Lucy and Linda (Kara’s Earthly secret identity) are playing field hockey, but one of the girls on their team has it in for Lucy for some reason (never explained, of course). She tries to hit Lucy with the ball, but Linda dives in the way and the ball explodes against her back. Who knew the bully girl was also super-strong? Later, the girls are in the shower (because what’s a movie about teenage girls without a shower scene?)…

when Linda once again foils an attempt by the bully, this time to scald all the girls in the shower by turning off the cold water. The bully and her buddy, the only two not-pretty girls in the school, apparently,  are foiled and laughed at by all the hot girls. They run out swearing revenge and are never seen or heard from again.
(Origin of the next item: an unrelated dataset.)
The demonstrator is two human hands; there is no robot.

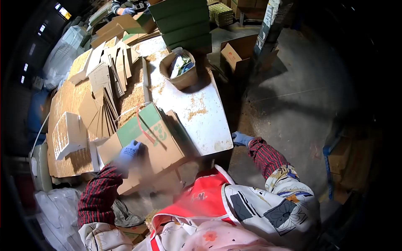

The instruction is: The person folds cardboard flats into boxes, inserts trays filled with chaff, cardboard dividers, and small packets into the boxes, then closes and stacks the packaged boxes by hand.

So it’s a long weekend. Kara searches for the OH! all night. The next day, Selena gives Ethan a love potion that will make him fall for the first woman he sees, but she is distracted by Nigel long enough for Ethan to escape. He stumbles through town, where he is spotted by Linda, Lucy and Jimmy Olsen having lunch at Popeyes. Yeah, that Jimmy Olsen.

Marc McClure is the only cast member from the Superman series to make an appearance here. And once again, the movie is trying to have it both ways–name-checking the other movies, showing a photograph of Reeve, including Jimmy, but otherwise trying to be distinct and unique. It’s not really working. The only thing that works less is the idea that Lucy Lane swoons over bow-tied Jimmy.

Selena wants Ethan back, so she uses the power of the OH! to send a monstrous steamshovel to retrieve him.

while she watches the action in her magic mirror, because if it’s a story about a girl superhero, you have to make it explicitly a fairy tale. Girls eat that shit up.

I have no idea why the nymphs holding up the magic mirror are sporting wood. I mean, okay, it’s actually sculpted as the flowing fabric of their dresses, but come on.

Anyway,  Supergirl appears to stop the shovel, leading Brenda Vaccaro (playing Bianca, Selena’s sidekick) to spout one of the movie’s more ridiculous non-sequitors. She sees Supergirl and asks, “Storm Dragon?” Who knows, maybe the actual explanation for the movie is that Selena and Bianca are on drugs and just tripping through the whole movie. It makes as much sense as anything they actually say.

Supergirl saves Ethan, making Linda’s face the first face Ethan sees. He, of course, falls madly in love with her. Selena is not pleased.